Work task: Line by line, copy all of the data exactly.

Supplied data:

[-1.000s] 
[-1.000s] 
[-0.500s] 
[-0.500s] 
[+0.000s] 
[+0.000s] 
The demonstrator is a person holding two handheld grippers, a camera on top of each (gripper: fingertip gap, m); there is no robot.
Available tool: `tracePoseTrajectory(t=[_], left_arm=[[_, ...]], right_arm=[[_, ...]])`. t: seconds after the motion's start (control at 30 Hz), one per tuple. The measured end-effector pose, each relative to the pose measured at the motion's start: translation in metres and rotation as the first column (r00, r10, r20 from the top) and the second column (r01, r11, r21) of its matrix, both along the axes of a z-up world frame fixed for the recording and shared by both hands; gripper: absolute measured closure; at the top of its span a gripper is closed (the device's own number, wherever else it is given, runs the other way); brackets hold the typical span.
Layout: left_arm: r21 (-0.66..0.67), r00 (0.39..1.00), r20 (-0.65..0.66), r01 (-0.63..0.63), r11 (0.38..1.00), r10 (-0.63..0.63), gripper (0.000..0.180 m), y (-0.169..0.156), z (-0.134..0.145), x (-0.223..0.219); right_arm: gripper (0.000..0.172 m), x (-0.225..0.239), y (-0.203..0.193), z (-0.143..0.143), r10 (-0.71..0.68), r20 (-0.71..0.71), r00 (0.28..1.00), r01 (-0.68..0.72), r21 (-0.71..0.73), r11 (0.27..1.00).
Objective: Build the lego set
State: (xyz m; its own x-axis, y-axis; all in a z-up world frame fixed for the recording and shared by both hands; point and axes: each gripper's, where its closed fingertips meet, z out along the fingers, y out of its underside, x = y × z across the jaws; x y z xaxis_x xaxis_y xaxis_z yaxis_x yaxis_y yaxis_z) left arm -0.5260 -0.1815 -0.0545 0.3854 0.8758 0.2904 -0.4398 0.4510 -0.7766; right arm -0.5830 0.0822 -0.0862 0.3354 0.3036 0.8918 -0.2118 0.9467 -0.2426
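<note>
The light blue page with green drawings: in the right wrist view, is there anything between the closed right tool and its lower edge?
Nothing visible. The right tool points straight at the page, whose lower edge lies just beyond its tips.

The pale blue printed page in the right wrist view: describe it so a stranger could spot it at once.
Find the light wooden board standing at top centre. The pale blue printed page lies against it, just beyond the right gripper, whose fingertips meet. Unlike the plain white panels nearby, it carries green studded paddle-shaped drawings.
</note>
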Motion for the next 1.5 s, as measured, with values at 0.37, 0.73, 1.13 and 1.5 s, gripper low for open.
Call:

Solution:
[-1.000s] 
[-1.000s] 
[-0.500s] 
[-0.500s] 
[+0.000s] 
[+0.000s] 
The demonstrator is a person holding two handheld grippers, a camera on top of each (gripper: fingertip gap, m); there is no robot.
Available tool: `tracePoseTrajectory(t=[_], left_arm=[[_, ...]], right_arm=[[_, ...]])`. t: seconds after the motion's start (control at 30 Hz), one per tuple. The measured end-effector pose, each relative to the pose measured at the motion's start: translation in metres and rotation as the first column (r00, r10, r20 from the top) and the second column (r01, r11, r21) of its matrix, both along the axes of a z-up world frame fixed for the recording and shared by both hands; gripper: absolute measured closure; at the top of its span a gripper is closed (the device's own number, wherever else it is given, runs the other way); brackets hold the typical span.
Layout: left_arm: r21 (-0.66..0.67), r00 (0.39..1.00), r20 (-0.65..0.66), r01 (-0.63..0.63), r11 (0.38..1.00), r10 (-0.63..0.63), gripper (0.000..0.180 m), y (-0.169..0.156), z (-0.134..0.145), x (-0.223..0.219); right_arm: gripper (0.000..0.172 m), x (-0.225..0.239), y (-0.203..0.193), z (-0.143..0.143), r10 (-0.71..0.68), r20 (-0.71..0.71), r00 (0.28..1.00), r01 (-0.68..0.72), r21 (-0.71..0.73), r11 (0.27..1.00).
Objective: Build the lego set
State: (xyz m; its own x-axis, y-axis; all in a z-up world frame fixed for the recording and shared by both hands; point and axes: each gripper's, where its closed fingertips meet, z out along the fingers, y out of its underside, x = y × z across the jaws; x y z xaxis_x xaxis_y xaxis_z yaxis_x yaxis_y yaxis_z) left arm -0.5260 -0.1815 -0.0545 0.3854 0.8758 0.2904 -0.4398 0.4510 -0.7766; right arm -0.5830 0.0822 -0.0862 0.3354 0.3036 0.8918 -0.2118 0.9467 -0.2426
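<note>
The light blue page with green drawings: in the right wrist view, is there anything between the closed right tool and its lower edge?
Nothing visible. The right tool points straight at the page, whose lower edge lies just beyond its tips.

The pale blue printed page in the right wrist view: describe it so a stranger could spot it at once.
Find the light wooden board standing at top centre. The pale blue printed page lies against it, just beyond the right gripper, whose fingertips meet. Unlike the plain white panels nearby, it carries green studded paddle-shaped drawings.
</note>
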Motion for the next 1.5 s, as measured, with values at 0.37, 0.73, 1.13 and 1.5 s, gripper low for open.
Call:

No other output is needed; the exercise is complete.